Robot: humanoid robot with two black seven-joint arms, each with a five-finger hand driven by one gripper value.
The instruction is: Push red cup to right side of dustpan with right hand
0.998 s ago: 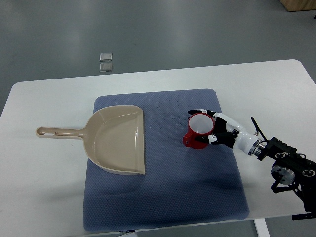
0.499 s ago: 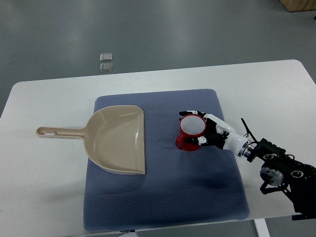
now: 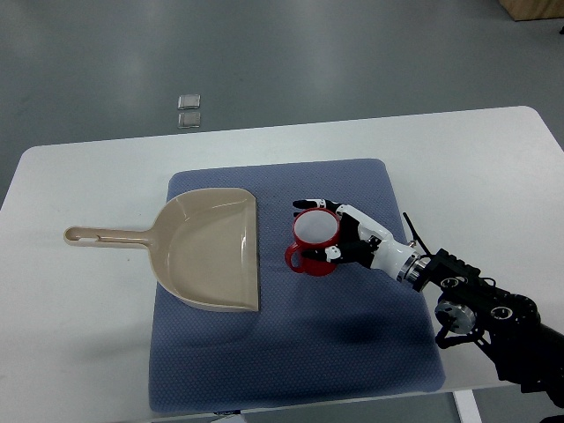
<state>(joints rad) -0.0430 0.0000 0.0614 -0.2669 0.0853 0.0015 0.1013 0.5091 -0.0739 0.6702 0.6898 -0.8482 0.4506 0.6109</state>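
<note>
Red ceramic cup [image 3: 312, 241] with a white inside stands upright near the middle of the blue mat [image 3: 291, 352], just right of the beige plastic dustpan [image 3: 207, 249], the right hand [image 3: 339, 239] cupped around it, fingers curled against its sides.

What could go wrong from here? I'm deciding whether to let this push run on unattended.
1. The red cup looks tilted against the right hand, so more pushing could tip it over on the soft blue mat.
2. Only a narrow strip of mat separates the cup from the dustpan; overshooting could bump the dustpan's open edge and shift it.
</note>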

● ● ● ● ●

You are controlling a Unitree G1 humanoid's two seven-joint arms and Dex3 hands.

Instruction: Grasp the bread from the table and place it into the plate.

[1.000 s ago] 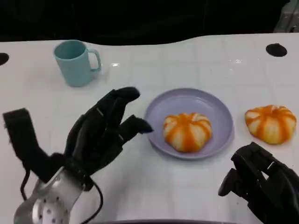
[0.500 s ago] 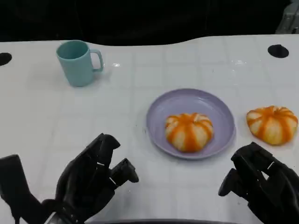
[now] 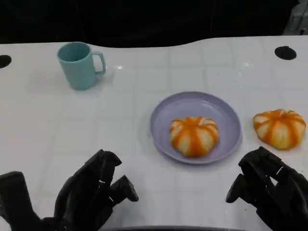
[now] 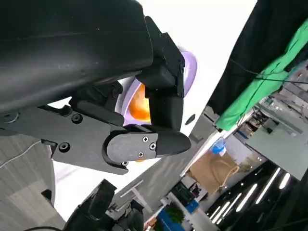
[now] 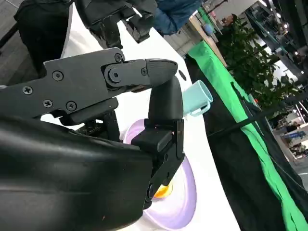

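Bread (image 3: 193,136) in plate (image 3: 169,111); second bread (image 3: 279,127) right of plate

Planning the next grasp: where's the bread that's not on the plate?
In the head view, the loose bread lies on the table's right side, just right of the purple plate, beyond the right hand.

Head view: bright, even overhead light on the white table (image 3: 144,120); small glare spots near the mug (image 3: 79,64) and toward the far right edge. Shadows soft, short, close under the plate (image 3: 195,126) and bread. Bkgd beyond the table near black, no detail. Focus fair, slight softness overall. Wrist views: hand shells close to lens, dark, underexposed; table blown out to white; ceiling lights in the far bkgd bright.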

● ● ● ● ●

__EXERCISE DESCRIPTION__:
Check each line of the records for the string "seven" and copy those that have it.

__RESPONSE__:
Robot: humanoid robot with two black seven-joint arms, each with a five-finger hand driven by one gripper value.
You are controlling a Unitree G1 humanoid's two seven-joint arms and Dex3 hands.

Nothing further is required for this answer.